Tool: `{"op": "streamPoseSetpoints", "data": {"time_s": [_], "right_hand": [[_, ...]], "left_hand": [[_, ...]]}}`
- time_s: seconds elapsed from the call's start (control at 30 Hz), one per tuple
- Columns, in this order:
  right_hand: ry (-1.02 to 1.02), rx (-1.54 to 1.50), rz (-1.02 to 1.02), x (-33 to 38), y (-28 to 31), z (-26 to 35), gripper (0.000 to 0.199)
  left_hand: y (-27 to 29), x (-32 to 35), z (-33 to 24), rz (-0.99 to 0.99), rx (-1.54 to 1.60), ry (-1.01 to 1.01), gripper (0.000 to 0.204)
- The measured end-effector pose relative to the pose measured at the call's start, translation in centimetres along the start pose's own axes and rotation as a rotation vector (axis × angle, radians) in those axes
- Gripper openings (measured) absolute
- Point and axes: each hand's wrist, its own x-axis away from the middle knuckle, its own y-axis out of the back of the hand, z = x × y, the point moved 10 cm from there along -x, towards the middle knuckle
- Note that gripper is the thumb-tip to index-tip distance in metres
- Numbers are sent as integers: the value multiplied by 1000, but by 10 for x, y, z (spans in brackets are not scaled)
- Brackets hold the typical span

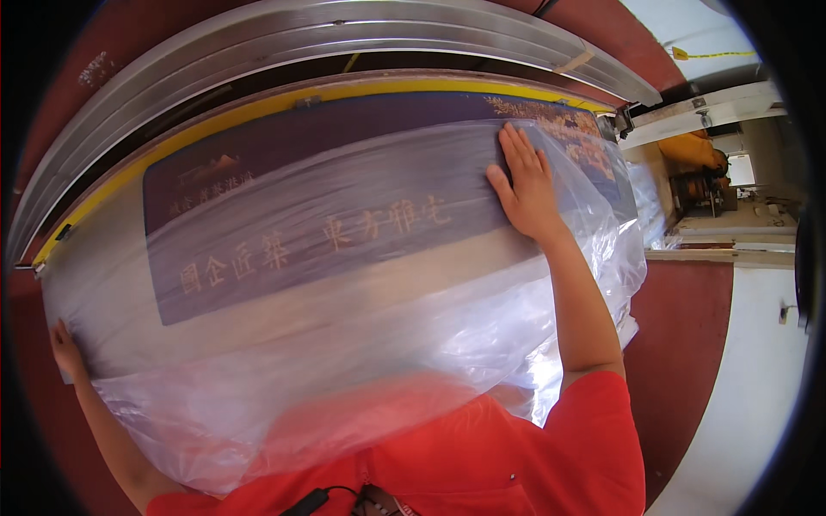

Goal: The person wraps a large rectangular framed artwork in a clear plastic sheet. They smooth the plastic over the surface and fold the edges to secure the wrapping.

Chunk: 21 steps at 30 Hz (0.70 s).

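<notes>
A large flat panel (344, 146) with a dark printed area, gold characters and a gold leaf pattern lies in front of me. Clear plastic sheeting (361, 318) covers most of it and hangs in loose folds toward my body. My right hand (525, 185) rests flat on the film near the panel's upper right, fingers stretched and thumb apart. At the panel's left edge, my left hand (65, 351) grips the border of the sheeting, with creases running out from it; its fingertips are partly hidden. Along the far side, a strip of the print shows uncovered.
Beyond the panel runs a yellow bar (232, 129) with small clips, then a long ribbed metal beam (327, 39). A pale frame (705, 116) and machinery (701, 185) stand at the right. The floor (680, 344) is dark red beside a white strip.
</notes>
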Motion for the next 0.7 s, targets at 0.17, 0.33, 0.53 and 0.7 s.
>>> {"op": "streamPoseSetpoints", "data": {"time_s": [0.17,0.33,0.53,0.7], "right_hand": [[-102,-90,-68,-39,0,-43,26],[-193,-238,-212,-39,3,-62,15],[-403,-964,-188,-45,12,-77,17],[-625,-786,-102,-19,-18,-117,24]], "left_hand": [[12,33,6,466,1432,261,44],[67,81,-14,475,1345,59,44],[74,5,31,-81,823,160,36],[9,-62,-6,-269,264,-10,37]]}}
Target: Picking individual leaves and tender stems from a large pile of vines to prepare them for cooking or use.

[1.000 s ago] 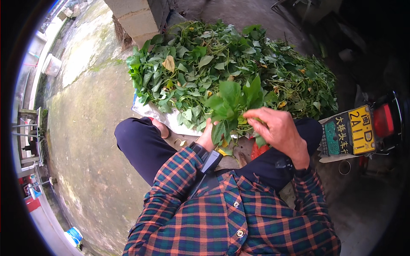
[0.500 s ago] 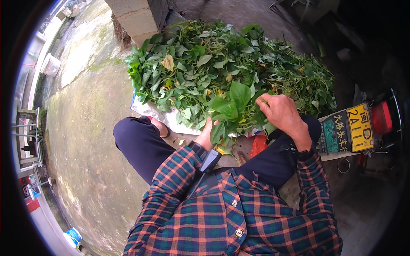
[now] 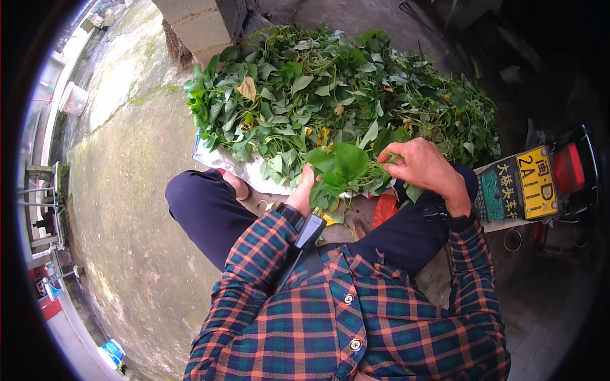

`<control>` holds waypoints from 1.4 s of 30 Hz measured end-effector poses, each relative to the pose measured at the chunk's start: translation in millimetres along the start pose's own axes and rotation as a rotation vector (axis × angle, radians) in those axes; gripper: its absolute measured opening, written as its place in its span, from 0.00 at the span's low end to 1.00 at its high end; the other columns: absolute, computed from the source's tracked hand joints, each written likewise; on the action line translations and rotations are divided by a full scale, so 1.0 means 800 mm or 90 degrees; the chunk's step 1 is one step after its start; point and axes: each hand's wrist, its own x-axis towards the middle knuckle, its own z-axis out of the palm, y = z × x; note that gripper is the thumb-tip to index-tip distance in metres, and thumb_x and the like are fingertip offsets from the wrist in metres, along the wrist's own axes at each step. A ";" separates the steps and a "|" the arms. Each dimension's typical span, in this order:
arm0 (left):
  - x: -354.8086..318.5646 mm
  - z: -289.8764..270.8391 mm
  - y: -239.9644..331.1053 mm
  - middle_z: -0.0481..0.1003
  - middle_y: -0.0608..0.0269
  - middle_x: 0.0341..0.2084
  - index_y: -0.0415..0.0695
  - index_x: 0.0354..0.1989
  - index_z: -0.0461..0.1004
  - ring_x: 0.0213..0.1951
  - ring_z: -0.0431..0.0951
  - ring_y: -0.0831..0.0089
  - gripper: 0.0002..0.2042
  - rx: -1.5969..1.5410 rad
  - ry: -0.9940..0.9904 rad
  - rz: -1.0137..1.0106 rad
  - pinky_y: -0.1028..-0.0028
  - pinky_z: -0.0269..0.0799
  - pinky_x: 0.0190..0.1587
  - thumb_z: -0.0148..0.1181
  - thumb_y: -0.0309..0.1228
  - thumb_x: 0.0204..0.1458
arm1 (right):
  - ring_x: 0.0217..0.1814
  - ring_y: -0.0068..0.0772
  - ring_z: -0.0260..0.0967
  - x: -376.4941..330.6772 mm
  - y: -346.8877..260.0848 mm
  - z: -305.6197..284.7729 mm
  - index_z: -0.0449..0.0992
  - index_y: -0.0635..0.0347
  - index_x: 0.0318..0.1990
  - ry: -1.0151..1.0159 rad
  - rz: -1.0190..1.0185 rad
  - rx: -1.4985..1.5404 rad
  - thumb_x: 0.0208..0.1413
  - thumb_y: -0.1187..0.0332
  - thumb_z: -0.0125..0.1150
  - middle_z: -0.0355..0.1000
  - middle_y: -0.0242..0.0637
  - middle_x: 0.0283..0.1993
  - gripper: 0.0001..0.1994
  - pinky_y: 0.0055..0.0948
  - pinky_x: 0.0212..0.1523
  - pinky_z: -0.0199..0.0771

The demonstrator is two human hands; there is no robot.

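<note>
In front of me is a big heap of leafy green vines (image 3: 305, 82), with a few yellowed leaves among them. My left hand (image 3: 304, 190) is closed round a bunch of leafy stems (image 3: 346, 162) at the heap's near edge. Broad leaves cover most of its fingers. Just right of that bunch, my right hand (image 3: 424, 166) pinches a green stem (image 3: 393, 157) between thumb and fingers. A leaf (image 3: 413, 192) hangs below this hand. Part of the white sheet (image 3: 270, 180) shows under the heap.
A red plastic bag (image 3: 384, 210) lies between my legs. To the right stands a vehicle's rear, with a yellow plate (image 3: 535, 184) and red light (image 3: 567, 174). A block pillar (image 3: 198, 28) rises behind the heap. A white bucket (image 3: 75, 100) stands far left on the concrete.
The large leaf of the bunch has tipped over and lower. My left hand has shifted slightly left and up. A stem now shows between my right fingertips.
</note>
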 end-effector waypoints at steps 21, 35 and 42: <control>0.037 -0.066 -0.003 0.72 0.55 0.46 0.38 0.54 0.65 0.47 0.74 0.67 0.19 0.350 0.032 0.026 0.69 0.71 0.52 0.36 0.38 0.64 | 0.31 0.12 0.65 -0.005 0.013 0.047 0.72 0.60 0.36 0.168 -0.056 0.973 0.57 0.66 0.56 0.69 0.25 0.31 0.07 0.15 0.33 0.67; 0.051 -0.040 0.008 0.76 0.54 0.39 0.35 0.47 0.70 0.35 0.78 0.65 0.17 0.100 0.293 0.047 0.69 0.77 0.37 0.44 0.37 0.61 | 0.32 0.17 0.56 -0.004 -0.004 0.133 0.68 0.59 0.32 -0.132 -0.034 0.957 0.64 0.54 0.47 0.62 0.24 0.29 0.17 0.20 0.37 0.60; 0.062 -0.035 0.003 0.75 0.48 0.38 0.29 0.46 0.69 0.37 0.78 0.60 0.27 0.091 0.354 0.106 0.64 0.78 0.41 0.38 0.47 0.63 | 0.42 0.18 0.64 0.006 0.001 0.153 0.71 0.65 0.46 0.086 0.147 0.974 0.61 0.57 0.53 0.69 0.27 0.38 0.18 0.21 0.47 0.66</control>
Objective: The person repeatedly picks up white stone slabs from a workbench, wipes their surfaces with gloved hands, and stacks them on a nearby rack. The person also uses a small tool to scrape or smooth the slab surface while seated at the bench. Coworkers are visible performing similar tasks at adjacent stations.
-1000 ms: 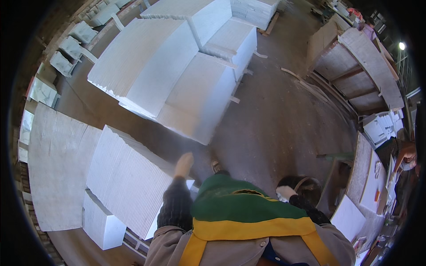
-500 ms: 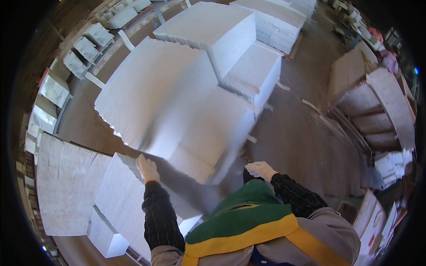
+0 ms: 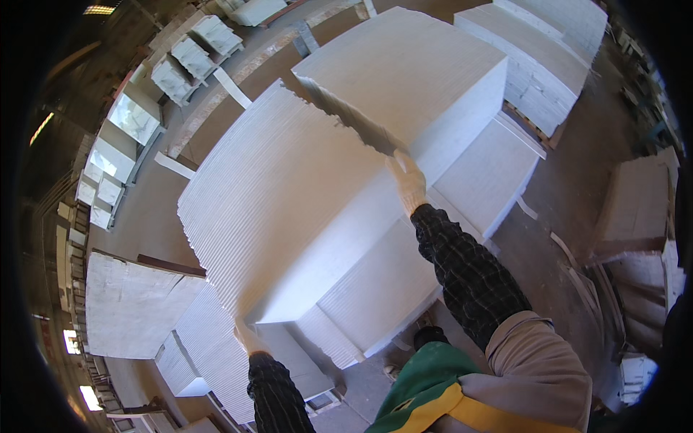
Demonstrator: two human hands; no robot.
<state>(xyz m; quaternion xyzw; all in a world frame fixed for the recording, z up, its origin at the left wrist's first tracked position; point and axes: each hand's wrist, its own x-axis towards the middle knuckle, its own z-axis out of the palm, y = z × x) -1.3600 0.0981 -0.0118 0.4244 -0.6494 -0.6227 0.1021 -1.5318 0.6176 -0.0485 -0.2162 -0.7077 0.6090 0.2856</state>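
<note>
Tall stack of thin, flat, white stone-like slabs (image 3: 281,195): likely heavy, stiff, brittle at the edges; best held at both ends of the nearest slab. Smooth pale front face, ragged ends. Stands ahead of the wearer, between both hands. Left hand (image 3: 247,338) at its near-left end, right hand (image 3: 406,179) at its right end; fingers partly hidden, can't tell if either grip pinches.

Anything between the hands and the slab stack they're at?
Nothing visible. The left hand is at the left end of the white slab stack, the right hand at its right end, by the neighbouring stack.
</note>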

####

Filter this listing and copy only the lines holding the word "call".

- time_s: seconds elapsed from the call's start (control at 30 Hz), one per tuple
- The measured end-effector pose relative to the pose measured at the call's start, translation in centimetres along the start pose's own axes and rotation as a rotation vector (axis × angle, radians) in those axes

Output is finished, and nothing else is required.